▶ [EXERCISE DETAILS]:
Please return every line in the entries below with the word "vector" in it.

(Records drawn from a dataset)
+++
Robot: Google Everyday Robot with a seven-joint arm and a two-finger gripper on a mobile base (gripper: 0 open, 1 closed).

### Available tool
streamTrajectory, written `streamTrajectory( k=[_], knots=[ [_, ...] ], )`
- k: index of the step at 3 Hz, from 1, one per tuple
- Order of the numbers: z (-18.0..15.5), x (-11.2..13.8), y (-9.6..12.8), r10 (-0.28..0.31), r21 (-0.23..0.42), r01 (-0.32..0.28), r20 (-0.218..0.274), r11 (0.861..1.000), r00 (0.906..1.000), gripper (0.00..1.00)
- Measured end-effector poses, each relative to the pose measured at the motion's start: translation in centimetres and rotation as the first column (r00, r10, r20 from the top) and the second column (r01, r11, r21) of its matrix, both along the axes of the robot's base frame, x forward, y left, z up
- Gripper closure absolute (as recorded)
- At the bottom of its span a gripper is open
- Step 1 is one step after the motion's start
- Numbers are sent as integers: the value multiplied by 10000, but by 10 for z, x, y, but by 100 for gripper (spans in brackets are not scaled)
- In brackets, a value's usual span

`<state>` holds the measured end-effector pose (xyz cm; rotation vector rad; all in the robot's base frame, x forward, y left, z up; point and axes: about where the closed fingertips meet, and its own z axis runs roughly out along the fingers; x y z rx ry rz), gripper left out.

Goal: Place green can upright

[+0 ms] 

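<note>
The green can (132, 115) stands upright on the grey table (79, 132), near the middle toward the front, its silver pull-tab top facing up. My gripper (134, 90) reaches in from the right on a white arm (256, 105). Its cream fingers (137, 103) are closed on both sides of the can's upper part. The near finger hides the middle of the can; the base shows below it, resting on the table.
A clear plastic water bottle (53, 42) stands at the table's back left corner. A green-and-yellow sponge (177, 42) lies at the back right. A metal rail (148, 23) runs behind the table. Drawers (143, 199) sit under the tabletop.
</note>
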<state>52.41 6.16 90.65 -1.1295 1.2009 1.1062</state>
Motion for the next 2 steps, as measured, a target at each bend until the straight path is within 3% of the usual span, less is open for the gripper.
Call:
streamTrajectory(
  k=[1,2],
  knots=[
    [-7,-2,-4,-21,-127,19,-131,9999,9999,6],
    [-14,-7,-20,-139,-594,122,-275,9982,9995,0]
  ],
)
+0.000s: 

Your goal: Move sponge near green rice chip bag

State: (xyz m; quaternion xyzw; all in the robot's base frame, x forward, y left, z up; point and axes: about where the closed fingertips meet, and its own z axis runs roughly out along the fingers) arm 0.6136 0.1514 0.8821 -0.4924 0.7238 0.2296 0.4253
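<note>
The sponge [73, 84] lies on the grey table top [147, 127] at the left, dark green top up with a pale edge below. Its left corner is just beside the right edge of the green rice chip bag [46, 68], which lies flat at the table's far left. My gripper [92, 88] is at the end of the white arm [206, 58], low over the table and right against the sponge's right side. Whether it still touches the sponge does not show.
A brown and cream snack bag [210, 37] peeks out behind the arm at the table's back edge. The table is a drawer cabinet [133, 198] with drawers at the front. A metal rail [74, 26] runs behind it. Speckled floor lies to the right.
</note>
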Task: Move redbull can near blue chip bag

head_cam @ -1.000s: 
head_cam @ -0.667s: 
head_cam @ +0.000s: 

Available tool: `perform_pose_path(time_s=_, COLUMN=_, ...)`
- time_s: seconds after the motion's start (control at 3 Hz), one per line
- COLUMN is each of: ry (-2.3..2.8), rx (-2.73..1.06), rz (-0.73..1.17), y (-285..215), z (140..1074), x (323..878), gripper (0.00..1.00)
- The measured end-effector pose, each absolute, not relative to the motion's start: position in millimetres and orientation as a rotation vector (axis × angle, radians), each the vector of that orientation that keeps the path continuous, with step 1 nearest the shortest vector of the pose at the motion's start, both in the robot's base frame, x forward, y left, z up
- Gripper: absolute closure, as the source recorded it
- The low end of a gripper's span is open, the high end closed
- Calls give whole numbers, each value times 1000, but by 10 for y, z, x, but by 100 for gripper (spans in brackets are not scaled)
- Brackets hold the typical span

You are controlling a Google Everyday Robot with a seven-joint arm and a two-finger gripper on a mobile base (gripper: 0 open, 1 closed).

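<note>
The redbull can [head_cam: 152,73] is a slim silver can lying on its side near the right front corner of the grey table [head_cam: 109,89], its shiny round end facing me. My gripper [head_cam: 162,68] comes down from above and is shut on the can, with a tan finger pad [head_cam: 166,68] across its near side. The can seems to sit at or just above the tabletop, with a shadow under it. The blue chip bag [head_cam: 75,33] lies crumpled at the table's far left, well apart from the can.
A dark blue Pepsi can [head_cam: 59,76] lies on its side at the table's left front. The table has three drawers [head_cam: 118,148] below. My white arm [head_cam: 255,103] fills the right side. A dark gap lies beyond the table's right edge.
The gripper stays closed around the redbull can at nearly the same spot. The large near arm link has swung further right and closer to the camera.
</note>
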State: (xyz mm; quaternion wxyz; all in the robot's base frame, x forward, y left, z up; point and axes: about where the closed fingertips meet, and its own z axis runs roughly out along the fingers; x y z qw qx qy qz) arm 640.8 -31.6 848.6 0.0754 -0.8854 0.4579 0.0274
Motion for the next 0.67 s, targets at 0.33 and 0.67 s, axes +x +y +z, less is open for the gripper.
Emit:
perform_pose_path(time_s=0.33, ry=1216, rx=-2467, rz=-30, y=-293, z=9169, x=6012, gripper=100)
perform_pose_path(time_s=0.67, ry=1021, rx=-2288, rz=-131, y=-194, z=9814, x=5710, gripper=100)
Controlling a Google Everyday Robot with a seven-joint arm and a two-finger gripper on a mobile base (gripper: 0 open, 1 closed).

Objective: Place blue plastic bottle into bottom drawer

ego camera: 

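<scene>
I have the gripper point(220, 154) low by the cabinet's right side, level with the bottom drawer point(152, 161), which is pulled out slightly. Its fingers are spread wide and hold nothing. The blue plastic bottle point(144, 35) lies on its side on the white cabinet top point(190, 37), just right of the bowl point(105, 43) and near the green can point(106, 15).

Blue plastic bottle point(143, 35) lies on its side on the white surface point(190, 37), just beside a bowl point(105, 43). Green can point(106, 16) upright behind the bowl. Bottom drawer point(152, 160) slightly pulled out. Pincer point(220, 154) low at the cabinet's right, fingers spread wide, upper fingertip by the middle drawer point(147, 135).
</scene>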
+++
▶ [EXPECTED ANSWER]:
`<state>` holds the measured end-effector pose (xyz cm; rotation vector rad; all in the robot's base frame, x forward, y left, z up; point and axes: about where the closed fingertips meet, and its own z axis runs roughly out along the fingers; x y z rx ry rz), gripper left out.
- The measured end-effector pose, each absolute, not relative to the motion's start: position in millimetres and orientation as a rotation vector (axis × angle, radians), each the vector of that orientation that keeps the path continuous, with step 1 nearest the shortest vector of the pose at the motion's start, both in the robot's base frame, x forward, y left, z up

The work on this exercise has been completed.